Friday, 23 November 2007

politique

Quelle stratégie pour les universités de l'Union ?, par Thomas Ferenczi

LE MONDE | 22.11.07 | 13h54 • Mis à jour le 22.11.07 | 13h54









Alors même que le mouvement de protestation contre la réforme des universités s'étendait en France, les ministres européens de l'éducation, réunis à Bruxelles le 15 novembre, prenaient l'exact contre-pied des étudiants français et de ceux qui les soutiennent en appelant à poursuivre sans relâche l'effort de modernisation de l'enseignement supérieur dans les différents pays de l'Union. Les uns et les autres usent des mêmes termes pour définir les nouvelles orientations préconisées par les gouvernements européens - autonomie, excellence, concurrence, ouverture sur le secteur privé -, mais ces mots, qui apparaissent aux seconds comme porteurs des plus graves dangers, sont considérés par les premiers comme garants des plus désirables progrès.


On ne saurait imaginer opposition plus frontale entre deux conceptions de l'avenir de l'enseignement supérieur : d'un côté, la défense d'un service public jugé menacé par la perspective d'une soumission aux intérêts privés ; de l'autre, la volonté d'améliorer la compétitivité des universités européennes en développant des partenariats avec le monde des entreprises. La loi d'autonomie des universités, selon ses opposants, "amorce une logique de démantèlement de l'enseignement supérieur public, d'augmentation des droits d'inscription des étudiants, de fragmentation du corps enseignant, de subordination aux lois de la concurrence et aux caprices du marché du travail", comme l'écrivent les signataires d'une pétition publiée par Libération le 16 novembre.

Directeur de l'Observatoire européen des politiques universitaires, le philosophe Alain Renaut constate, dans Le Monde du 17 novembre, que, "dans tous les systèmes universitaires des grandes démocraties", la possibilité de s'ouvrir à des fonds privés est "l'un des moyens auxquels il peut être envisagé de recourir" pour contribuer au financement des universités. C'est cette voie que l'Europe encourage afin de répondre aux nouveaux besoins de l'enseignement supérieur, dans le respect de ses missions de service public. "Il faut se demander, ajoute l'auteur, par quelle défaillance de l'intelligence on peut en venir à considérer que des fonds privés s'apparentent nécessairement à de l'argent sale et vont être affectés à de basses oeuvres incompatibles avec les valeurs de l'esprit."
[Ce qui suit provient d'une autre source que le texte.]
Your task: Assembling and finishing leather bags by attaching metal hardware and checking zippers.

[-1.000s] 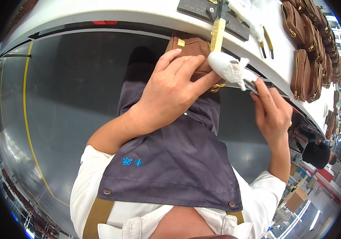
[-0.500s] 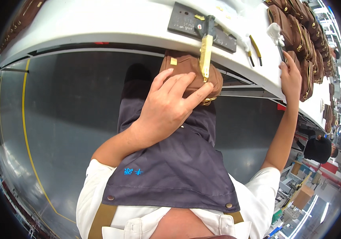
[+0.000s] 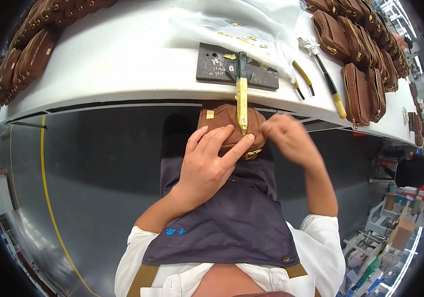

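Observation:
Over my lap, at the table's front edge, is a brown zipped bag (image 3: 224, 113) with a small yellow tag and a gold-coloured buckle. A bar wrapped in yellow tape (image 3: 241, 99) runs from the table over the bag, with small gold-coloured metal at its tip. My left hand (image 3: 207, 166) holds the bag from above, its fingers and thumb against the leather beside that tip. Close to the bag's right side is my right hand (image 3: 291, 138), fingers curled and smeared by motion; whether it touches the bag or holds anything is unclear.
A dark metal plate (image 3: 212, 64) carries the bar. Clear plastic (image 3: 192, 27) with gold-coloured pieces lies behind it. To the right are yellow-handled tweezers (image 3: 303, 73) and a black rod with a yellow grip (image 3: 328, 76). Brown bags (image 3: 355, 94) line both table ends. A person (image 3: 411, 169) is far right.
My right hand has left the black rod on the table and moved left to the bag's side. My left hand stays on the bag. The whole view has shifted.

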Demonstrator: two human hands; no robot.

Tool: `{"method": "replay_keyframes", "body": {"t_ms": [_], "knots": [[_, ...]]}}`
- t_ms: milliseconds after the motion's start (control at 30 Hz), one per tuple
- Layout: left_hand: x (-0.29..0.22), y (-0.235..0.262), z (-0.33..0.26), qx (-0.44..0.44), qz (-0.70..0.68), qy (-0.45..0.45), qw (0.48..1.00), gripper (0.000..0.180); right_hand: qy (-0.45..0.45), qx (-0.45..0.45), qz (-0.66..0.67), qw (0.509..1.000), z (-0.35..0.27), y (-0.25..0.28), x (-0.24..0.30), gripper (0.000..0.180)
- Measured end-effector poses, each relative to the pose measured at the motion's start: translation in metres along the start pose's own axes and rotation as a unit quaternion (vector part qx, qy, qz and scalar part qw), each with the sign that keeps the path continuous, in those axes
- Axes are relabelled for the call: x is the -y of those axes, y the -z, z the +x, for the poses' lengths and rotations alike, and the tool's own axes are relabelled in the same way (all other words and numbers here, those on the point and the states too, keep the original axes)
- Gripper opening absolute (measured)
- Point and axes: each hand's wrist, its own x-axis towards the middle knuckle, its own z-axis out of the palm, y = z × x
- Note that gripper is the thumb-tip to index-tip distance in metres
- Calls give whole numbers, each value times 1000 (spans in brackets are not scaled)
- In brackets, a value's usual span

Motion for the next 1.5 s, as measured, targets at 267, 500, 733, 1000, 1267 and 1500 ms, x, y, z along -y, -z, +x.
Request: {"method": "replay_keyframes", "body": {"t_ms": [267, 500, 733, 1000, 1267, 1500], "knots": [[-3, 24, -5, 45, -95, -48, 993, 54, -46, -9, 343, 938, -21, -18, 16, 15], [7, 12, -2, 161, -135, -48, 976, 46, 288, 44, -41, 956, -25, -15, 37, 13], [34, 15, -26, 132, -236, 180, 946, 23, 192, -242, -25, 951, -23, -68, 29, 32], [28, 37, -39, 9, -437, 395, 808, 30, 97, -177, 167, 965, -4, -112, 32, 51], [13, 45, -51, -16, -226, 302, 926, 15, 104, -150, 274, 944, 2, -119, 37, 42], [13, 47, -48, -82, -153, 201, 964, 15, 76, -123, 345, 927, 0, -115, 42, 26]]}}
En l'absence de la ministre française, Valérie Pécresse, occupée à d'autres tâches, la plupart de ses collègues ont donc plaidé, à Bruxelles, pour un nouveau modèle universitaire, inspiré plus ou moins explicitement de l'exemple américain et destiné à se substituer à un système marqué notamment, selon la Commission européenne, "par la combinaison d'un excès de contrôle public et d'une insuffisance des financements". L'un après l'autre, les représentants de la Grande-Bretagne, de la Finlande, de la Grèce, de la Belgique, de l'Allemagne, de l'Espagne, de l'Italie, de l'Autriche, du Danemark, de la Lettonie, de la Suède, de la Hongrie, de la Slovaquie, pour n'en citer que quelques-uns, ont présenté les réformes en cours ou en préparation dans leur pays, proches de celle qui vient d'être adoptée en France.

Il va de soi que ces réformes, en France comme ailleurs, appellent la discussion, la critique, la controverse, que certaines de leurs dispositions peuvent être contestées ou rejetées, que les risques d'une privatisation du service public doivent être dénoncés et combattus, que la transposition du modèle américain, quelles que soient ses qualités, ne saurait tenir lieu de politique. Mais la stratégie européenne, qui vise à mettre en place un réseau diversifié d'universités capable de répondre aux exigences de la nouvelle "économie de la connaissance", semble aujourd'hui la meilleure voie pour assurer la rénovation de l'enseignement supérieur.

Thomas Ferenczi
Article paru dans l'édition du 23.11.07.